Here are answers to some of the most common questions about markdowns in retail:

What is an example of markups and markdowns in retail?

A markup is an amount added to the cost of a product to determine its selling price. For example, if a retailer buys a product for $10 and wants to achieve a 50% markup, they would sell the product for $15. A markdown, on the other hand, is a reduction in the original selling price. For example, if a product sold for $15 and received a 25% markdown that would reduce its price to $11.25.

What are some disadvantages of retail markdowns?

Some disadvantages of retail markdowns include reduced profit margins, brand image erosion, and inventory management challenges. Additionally, frequent markdowns can condition customers to simply wait for the next sale thus reducing full-priced sales revenue.

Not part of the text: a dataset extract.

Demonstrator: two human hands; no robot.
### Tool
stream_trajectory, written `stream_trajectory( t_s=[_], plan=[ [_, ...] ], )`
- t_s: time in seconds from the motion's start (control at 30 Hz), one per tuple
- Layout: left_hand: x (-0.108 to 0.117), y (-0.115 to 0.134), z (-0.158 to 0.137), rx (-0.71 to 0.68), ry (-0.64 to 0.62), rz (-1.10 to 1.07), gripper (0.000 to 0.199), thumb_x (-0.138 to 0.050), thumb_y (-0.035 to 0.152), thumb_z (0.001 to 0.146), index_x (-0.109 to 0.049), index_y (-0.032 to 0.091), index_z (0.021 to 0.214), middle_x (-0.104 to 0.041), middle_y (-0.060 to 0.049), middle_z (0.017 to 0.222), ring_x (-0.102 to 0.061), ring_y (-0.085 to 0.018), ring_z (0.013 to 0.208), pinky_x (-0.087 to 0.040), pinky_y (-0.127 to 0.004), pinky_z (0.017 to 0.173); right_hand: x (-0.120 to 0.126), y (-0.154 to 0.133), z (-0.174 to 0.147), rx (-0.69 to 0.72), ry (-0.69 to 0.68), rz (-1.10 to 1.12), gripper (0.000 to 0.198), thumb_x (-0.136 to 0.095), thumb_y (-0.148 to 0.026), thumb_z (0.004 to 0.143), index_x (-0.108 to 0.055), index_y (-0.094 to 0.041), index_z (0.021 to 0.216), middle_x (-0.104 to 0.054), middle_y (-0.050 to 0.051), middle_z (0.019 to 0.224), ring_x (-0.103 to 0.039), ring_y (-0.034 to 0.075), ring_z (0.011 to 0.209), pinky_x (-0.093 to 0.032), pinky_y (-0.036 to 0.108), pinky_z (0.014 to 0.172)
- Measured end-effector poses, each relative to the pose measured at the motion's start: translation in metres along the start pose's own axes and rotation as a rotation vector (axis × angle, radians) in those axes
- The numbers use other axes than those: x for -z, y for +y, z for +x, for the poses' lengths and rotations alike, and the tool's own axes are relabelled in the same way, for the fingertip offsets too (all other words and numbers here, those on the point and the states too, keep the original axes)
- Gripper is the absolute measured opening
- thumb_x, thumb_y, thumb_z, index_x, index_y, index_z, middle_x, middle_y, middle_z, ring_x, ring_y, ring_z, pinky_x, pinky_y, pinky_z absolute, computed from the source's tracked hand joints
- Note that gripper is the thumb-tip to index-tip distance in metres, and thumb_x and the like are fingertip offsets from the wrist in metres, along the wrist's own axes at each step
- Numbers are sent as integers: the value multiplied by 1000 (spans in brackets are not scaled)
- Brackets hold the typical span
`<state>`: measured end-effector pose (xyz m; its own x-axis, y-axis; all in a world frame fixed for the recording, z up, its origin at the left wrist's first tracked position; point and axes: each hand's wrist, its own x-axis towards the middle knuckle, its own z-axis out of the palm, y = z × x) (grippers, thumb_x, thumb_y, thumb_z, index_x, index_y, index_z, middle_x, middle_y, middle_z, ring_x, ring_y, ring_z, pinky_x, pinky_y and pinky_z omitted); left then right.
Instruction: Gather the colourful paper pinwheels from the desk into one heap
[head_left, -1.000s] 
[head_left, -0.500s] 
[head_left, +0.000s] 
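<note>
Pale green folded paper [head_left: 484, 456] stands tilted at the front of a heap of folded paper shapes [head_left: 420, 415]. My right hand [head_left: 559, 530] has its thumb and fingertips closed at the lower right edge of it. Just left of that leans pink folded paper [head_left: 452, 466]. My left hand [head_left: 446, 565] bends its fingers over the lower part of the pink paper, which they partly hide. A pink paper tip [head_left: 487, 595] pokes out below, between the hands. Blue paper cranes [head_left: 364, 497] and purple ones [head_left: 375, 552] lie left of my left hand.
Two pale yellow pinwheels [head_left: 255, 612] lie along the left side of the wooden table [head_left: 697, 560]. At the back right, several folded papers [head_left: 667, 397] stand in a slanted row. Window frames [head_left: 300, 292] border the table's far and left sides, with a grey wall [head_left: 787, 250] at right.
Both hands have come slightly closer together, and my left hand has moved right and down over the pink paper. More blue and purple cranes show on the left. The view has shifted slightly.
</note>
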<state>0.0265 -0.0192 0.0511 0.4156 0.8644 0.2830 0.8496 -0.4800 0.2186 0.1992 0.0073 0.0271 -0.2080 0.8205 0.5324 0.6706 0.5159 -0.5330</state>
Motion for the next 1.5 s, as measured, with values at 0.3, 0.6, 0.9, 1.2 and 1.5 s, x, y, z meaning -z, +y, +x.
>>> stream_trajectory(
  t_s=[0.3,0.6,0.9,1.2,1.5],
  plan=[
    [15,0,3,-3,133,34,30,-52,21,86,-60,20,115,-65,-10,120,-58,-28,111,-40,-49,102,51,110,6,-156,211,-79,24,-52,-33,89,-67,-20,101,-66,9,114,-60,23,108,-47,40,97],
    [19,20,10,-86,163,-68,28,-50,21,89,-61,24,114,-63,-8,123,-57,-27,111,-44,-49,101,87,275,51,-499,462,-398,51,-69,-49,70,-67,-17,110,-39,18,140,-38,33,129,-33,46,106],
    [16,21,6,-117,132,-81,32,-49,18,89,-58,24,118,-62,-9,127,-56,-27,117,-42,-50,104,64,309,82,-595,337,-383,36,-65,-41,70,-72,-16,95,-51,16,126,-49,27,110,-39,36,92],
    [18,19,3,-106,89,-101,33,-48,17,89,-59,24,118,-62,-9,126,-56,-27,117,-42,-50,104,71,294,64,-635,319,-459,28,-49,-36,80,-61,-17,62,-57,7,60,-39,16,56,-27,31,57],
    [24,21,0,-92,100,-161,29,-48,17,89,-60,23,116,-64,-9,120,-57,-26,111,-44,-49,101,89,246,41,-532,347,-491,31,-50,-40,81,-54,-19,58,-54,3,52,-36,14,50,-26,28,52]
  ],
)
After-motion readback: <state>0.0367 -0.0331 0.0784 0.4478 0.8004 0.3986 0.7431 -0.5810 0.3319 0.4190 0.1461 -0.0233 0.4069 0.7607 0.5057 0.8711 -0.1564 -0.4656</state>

How can businesses avoid markdowns?

To avoid markdowns, businesses can focus on improving their inventory management practices, accurately forecasting demand, and aligning their product offerings with customer preferences. By partnering with an established third-party logistics provider, retailers can gain access to valuable data that help them optimise inventory levels and reduce the need for markdowns.

What is the difference between discounts and markdowns?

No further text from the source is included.